Give the listing again in full and exactly, apart from its pictures.

--

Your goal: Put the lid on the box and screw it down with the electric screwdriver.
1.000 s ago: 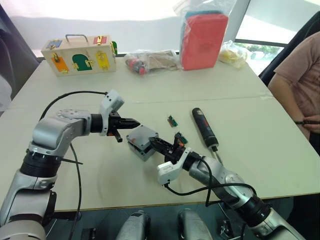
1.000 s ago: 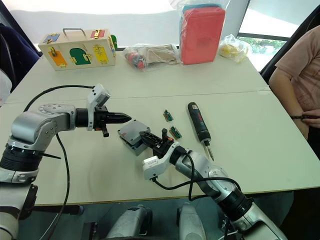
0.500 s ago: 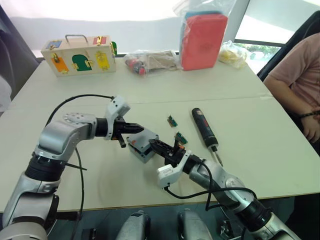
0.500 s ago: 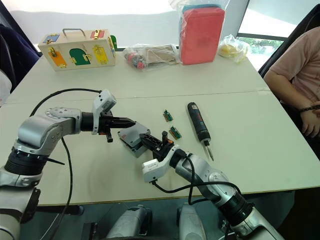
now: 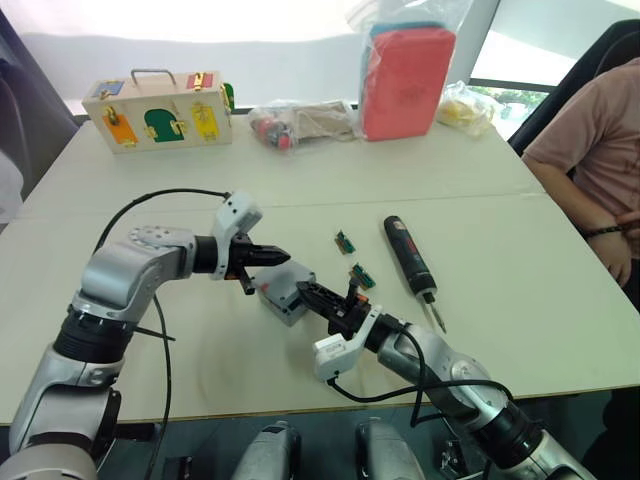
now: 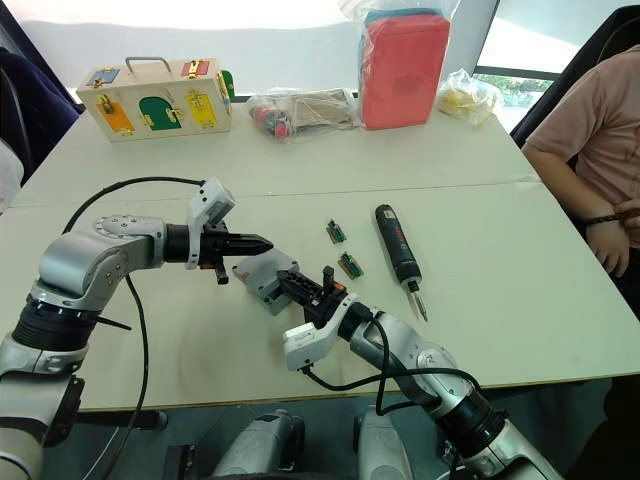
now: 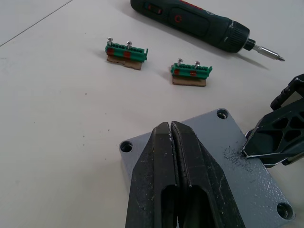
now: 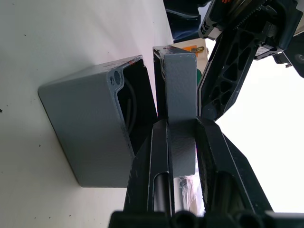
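The box (image 8: pixel 90 137) sits near the middle of the table (image 5: pixel 520 250), tilted so that its open side gapes toward the lid (image 8: pixel 179 90). The right end effector (image 8: pixel 180 128) grips the lid edge-on between its two black fingers (image 8: pixel 156 156); in the right wrist view the lid stands just beside the box's open mouth, with a narrow dark gap between them. A bit of wire shows inside the box.

The left end effector (image 7: pixel 170 137) has its fingers pressed together, holding nothing, and its tips lie over the flat grey face of the lid (image 7: pixel 228 156), where round screw holes sit at the corners. In the same wrist view the right end effector's black fingers (image 7: pixel 280 133) clamp the lid's edge at the side.

The electric screwdriver (image 5: pixel 408 255) lies flat on the table, apart from both arms, on the right of the box, with its metal bit pointing toward the near table edge. Two small green connector pieces (image 7: pixel 126 52) lie between the screwdriver and the box, each a little apart from the other.

At the far side of the table stand a wooden latch box (image 5: pixel 160 110), a clear bag of small items (image 5: pixel 300 122), a red pack in plastic wrap (image 5: pixel 405 80) and a yellowish bag (image 5: pixel 465 105). A person's arm (image 5: pixel 595 160) shows at the table's right edge.
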You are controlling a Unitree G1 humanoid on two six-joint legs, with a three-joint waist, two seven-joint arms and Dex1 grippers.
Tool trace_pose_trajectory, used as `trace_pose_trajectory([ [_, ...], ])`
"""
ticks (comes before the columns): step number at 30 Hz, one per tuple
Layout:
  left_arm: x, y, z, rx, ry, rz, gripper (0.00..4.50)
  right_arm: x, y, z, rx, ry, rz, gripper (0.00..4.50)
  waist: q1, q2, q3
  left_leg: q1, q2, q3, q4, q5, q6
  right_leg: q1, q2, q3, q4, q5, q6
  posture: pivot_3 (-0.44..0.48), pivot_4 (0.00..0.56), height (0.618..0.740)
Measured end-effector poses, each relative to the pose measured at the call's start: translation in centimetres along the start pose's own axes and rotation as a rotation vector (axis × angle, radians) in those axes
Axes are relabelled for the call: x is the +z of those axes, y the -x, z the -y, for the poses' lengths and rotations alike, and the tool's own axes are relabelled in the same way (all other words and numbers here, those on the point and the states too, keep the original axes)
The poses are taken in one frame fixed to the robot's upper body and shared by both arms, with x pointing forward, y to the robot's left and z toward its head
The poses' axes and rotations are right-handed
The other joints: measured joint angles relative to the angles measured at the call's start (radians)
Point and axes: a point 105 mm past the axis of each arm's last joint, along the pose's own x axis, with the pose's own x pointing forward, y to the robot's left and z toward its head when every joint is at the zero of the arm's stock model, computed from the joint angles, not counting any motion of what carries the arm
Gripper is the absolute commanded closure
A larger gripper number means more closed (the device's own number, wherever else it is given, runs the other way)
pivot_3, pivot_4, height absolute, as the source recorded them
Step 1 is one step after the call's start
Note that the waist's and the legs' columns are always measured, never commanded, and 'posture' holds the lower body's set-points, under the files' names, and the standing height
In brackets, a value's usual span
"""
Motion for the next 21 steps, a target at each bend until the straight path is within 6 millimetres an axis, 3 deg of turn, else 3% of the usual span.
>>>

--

*Task result:*
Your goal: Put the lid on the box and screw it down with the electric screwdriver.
1.000 s ago: 
1.000 s ago: 
0.500 s ago: 
0.500 s ago: 
now: 
now: 
now: 
now: 
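The box (image 8: pixel 90 137) sits near the middle of the table (image 5: pixel 520 250), tilted so that its open side gapes toward the lid (image 8: pixel 179 90). The right end effector (image 8: pixel 180 128) grips the lid edge-on between its two black fingers (image 8: pixel 156 156); in the right wrist view the lid stands just beside the box's open mouth, with a narrow dark gap between them. A bit of wire shows inside the box.

The left end effector (image 7: pixel 170 137) has its fingers pressed together, holding nothing, and its tips lie over the flat grey face of the lid (image 7: pixel 228 156), where round screw holes sit at the corners. In the same wrist view the right end effector's black fingers (image 7: pixel 280 133) clamp the lid's edge at the side.

The electric screwdriver (image 5: pixel 408 255) lies flat on the table, apart from both arms, on the right of the box, with its metal bit pointing toward the near table edge. Two small green connector pieces (image 7: pixel 126 52) lie between the screwdriver and the box, each a little apart from the other.

At the far side of the table stand a wooden latch box (image 5: pixel 160 110), a clear bag of small items (image 5: pixel 300 122), a red pack in plastic wrap (image 5: pixel 405 80) and a yellowish bag (image 5: pixel 465 105). A person's arm (image 5: pixel 595 160) shows at the table's right edge.
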You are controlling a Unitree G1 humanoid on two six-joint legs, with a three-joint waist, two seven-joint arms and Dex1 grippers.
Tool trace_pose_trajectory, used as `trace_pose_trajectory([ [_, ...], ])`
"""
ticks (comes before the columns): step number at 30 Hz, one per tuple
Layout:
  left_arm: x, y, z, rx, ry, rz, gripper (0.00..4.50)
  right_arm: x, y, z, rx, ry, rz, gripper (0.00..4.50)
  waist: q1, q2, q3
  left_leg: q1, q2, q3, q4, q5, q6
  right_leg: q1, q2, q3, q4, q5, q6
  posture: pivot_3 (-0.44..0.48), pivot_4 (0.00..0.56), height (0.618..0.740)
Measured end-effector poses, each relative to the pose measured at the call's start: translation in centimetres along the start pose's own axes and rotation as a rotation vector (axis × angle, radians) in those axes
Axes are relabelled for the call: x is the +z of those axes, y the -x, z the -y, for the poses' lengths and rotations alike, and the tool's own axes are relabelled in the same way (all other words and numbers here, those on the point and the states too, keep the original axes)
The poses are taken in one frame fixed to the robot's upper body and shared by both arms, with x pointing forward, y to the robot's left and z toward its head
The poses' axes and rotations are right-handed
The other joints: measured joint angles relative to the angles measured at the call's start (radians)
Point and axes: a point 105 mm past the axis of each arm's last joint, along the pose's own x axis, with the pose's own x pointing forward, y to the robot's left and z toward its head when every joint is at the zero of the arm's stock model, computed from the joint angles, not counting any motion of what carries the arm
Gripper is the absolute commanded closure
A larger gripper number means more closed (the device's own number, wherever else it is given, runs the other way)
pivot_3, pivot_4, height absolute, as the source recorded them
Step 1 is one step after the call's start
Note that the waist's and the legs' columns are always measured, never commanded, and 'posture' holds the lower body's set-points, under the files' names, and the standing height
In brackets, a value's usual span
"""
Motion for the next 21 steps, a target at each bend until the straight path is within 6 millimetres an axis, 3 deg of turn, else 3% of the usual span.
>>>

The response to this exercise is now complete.